**ASSIGNMENT**. Reproduce exactly, from the data that follows, the line with "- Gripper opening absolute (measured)", the line with "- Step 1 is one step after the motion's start", and every line that lies between them.

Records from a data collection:

--- START ---

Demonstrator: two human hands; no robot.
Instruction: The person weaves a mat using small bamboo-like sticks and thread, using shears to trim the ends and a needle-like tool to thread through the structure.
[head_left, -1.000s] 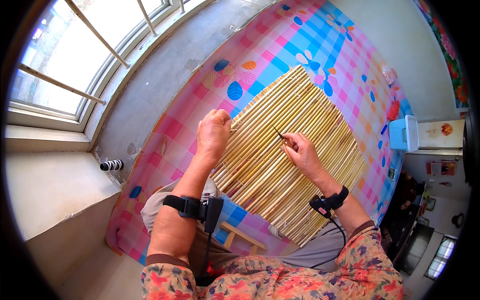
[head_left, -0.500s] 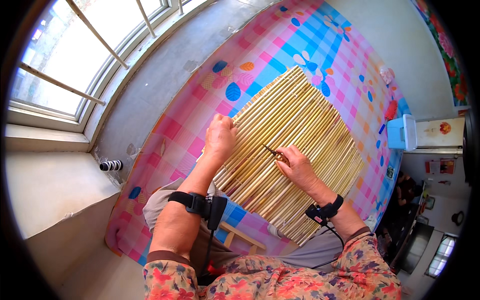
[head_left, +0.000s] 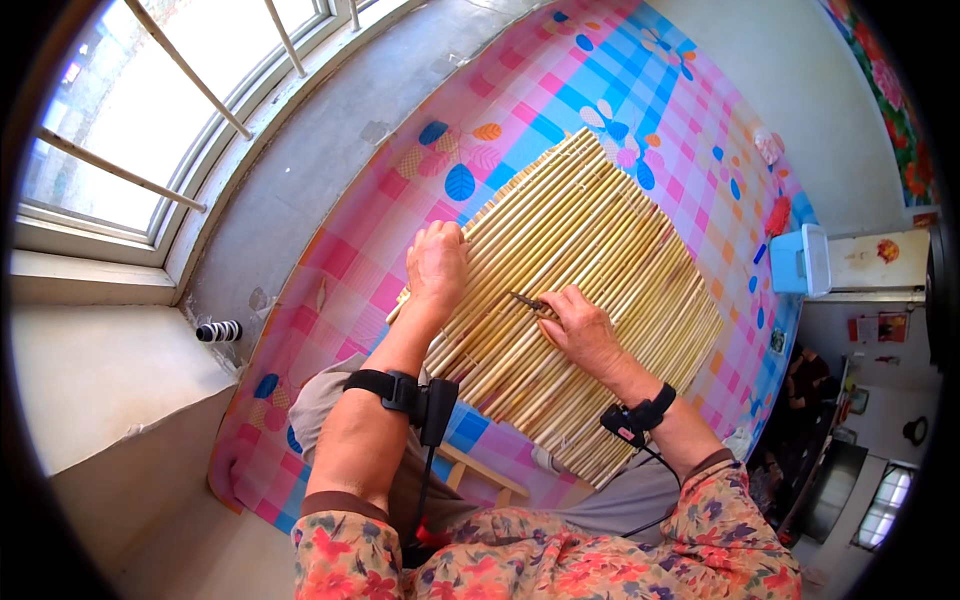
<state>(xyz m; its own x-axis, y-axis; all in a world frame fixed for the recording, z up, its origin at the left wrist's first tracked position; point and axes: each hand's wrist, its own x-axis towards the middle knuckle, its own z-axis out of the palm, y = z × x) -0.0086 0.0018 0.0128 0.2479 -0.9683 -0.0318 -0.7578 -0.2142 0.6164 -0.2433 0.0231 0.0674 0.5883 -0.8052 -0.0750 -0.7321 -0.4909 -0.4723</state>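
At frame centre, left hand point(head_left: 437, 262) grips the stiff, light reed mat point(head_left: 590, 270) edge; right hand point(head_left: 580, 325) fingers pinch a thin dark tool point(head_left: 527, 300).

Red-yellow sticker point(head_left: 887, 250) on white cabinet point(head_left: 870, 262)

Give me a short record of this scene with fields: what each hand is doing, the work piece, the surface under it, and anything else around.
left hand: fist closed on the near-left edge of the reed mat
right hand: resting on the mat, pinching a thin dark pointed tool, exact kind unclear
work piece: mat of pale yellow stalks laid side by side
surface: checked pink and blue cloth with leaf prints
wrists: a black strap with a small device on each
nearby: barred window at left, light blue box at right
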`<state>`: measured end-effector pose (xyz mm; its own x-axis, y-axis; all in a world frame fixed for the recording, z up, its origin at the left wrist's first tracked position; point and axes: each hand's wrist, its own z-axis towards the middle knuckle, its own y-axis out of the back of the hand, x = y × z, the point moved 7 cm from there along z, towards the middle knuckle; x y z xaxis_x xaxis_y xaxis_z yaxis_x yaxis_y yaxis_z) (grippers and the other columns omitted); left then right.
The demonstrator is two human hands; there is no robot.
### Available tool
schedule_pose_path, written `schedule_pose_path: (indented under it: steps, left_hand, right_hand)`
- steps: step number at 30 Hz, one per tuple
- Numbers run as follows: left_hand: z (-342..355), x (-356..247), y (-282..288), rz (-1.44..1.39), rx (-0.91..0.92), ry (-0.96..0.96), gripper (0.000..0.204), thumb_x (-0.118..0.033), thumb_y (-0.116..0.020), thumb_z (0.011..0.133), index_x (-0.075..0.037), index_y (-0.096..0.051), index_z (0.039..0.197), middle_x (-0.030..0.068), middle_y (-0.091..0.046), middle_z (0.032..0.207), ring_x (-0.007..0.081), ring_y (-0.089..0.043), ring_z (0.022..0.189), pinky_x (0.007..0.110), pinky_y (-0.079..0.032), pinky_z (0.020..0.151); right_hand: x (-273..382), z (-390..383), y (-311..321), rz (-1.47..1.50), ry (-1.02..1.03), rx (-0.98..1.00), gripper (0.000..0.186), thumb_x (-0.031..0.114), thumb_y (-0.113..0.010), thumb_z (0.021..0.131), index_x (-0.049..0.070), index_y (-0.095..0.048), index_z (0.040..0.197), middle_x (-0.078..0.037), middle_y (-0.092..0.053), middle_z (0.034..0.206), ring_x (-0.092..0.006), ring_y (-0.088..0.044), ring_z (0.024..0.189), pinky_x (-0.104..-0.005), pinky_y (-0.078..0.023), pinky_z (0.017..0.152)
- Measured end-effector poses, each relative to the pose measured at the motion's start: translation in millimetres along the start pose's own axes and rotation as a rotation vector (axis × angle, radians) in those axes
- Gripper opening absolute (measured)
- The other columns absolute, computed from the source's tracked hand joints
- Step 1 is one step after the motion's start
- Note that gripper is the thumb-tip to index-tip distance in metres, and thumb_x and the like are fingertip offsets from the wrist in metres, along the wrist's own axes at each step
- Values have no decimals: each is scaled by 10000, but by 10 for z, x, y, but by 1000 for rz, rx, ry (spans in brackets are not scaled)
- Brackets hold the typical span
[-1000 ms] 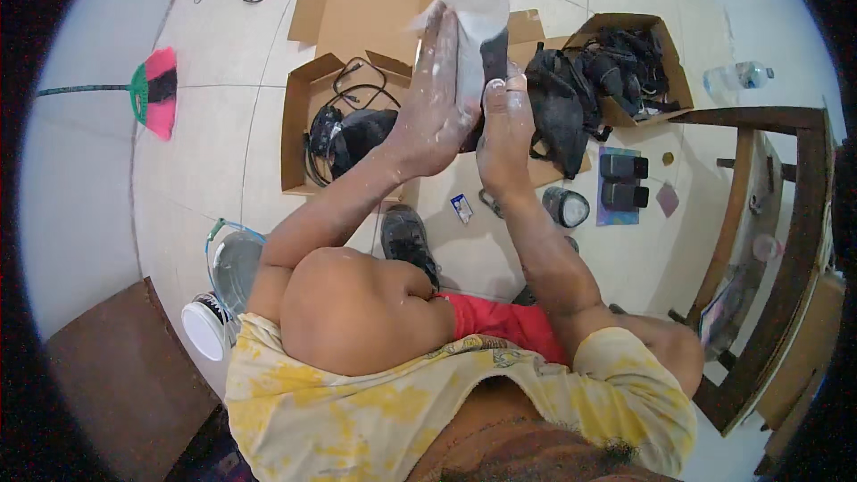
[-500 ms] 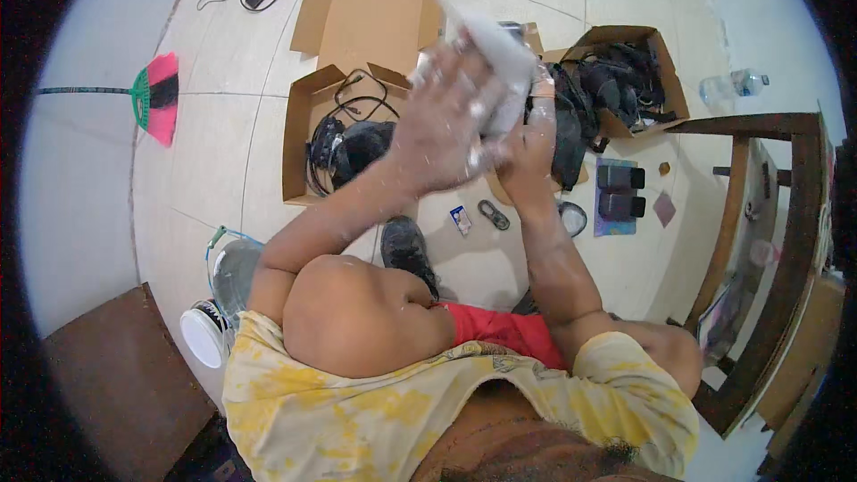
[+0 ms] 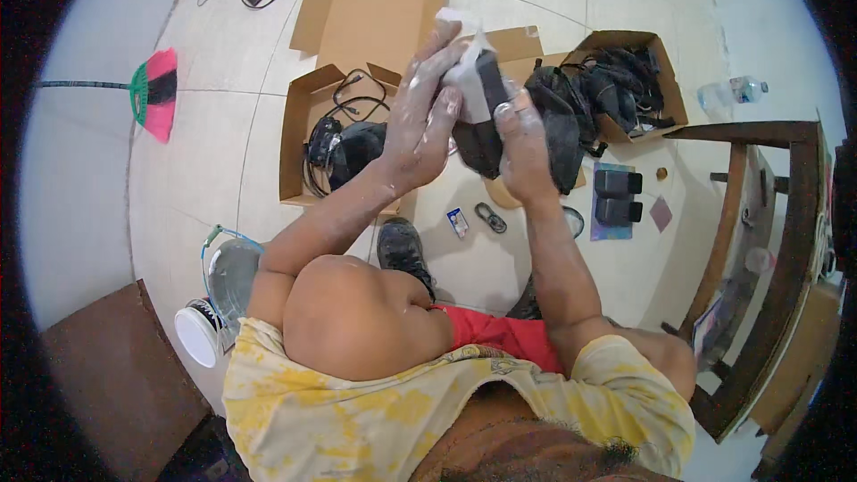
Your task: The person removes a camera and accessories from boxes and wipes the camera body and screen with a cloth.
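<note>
My left hand (image 3: 420, 125), smeared with white, presses a crumpled white cloth or tissue (image 3: 466, 87) with its fingers and thumb. The cloth lies against a dark rectangular block (image 3: 490, 76), whose exact kind I cannot make out. My right hand (image 3: 527, 147) grips the block from the right, thumb along its side and whitish marks on the fingertips. Part of the block is hidden by the cloth and fingers. Just beyond and below the hands lies black fabric (image 3: 561, 116) on the floor.
An open cardboard box (image 3: 295, 138) with black cables stands left, another box (image 3: 669, 62) with black straps right. Nearby lie a coiled black cable (image 3: 490, 218), a small card packet (image 3: 457, 223), and dark cases (image 3: 618, 196). A bucket (image 3: 234, 277) stands beside my left leg; a wooden frame (image 3: 799, 214) at right.
The white cloth, spread over the held thing before, is now bunched to the left, baring the dark block. My left hand has shifted slightly left and its fingers show more clearly.
</note>
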<state>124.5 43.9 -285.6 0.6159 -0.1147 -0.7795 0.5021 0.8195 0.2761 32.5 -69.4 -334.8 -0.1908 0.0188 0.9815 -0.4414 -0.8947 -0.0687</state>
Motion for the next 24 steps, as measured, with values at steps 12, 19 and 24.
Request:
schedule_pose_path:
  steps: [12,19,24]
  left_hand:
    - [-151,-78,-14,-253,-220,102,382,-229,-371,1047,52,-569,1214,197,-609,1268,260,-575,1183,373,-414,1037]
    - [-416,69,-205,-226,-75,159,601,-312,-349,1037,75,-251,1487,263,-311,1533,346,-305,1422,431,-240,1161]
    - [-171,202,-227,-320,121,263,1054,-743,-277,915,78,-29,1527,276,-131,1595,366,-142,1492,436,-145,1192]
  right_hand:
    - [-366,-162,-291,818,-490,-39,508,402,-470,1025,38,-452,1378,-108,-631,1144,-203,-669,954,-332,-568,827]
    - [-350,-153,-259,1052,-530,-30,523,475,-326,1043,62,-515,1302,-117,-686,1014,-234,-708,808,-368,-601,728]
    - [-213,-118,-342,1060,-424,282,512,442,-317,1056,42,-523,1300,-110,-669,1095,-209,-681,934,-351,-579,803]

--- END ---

**SOLUTION**.
- Gripper opening absolute (measured)
- The other columns absolute, computed from the source's tracked hand joints
- Step 1 is one step after the motion's start

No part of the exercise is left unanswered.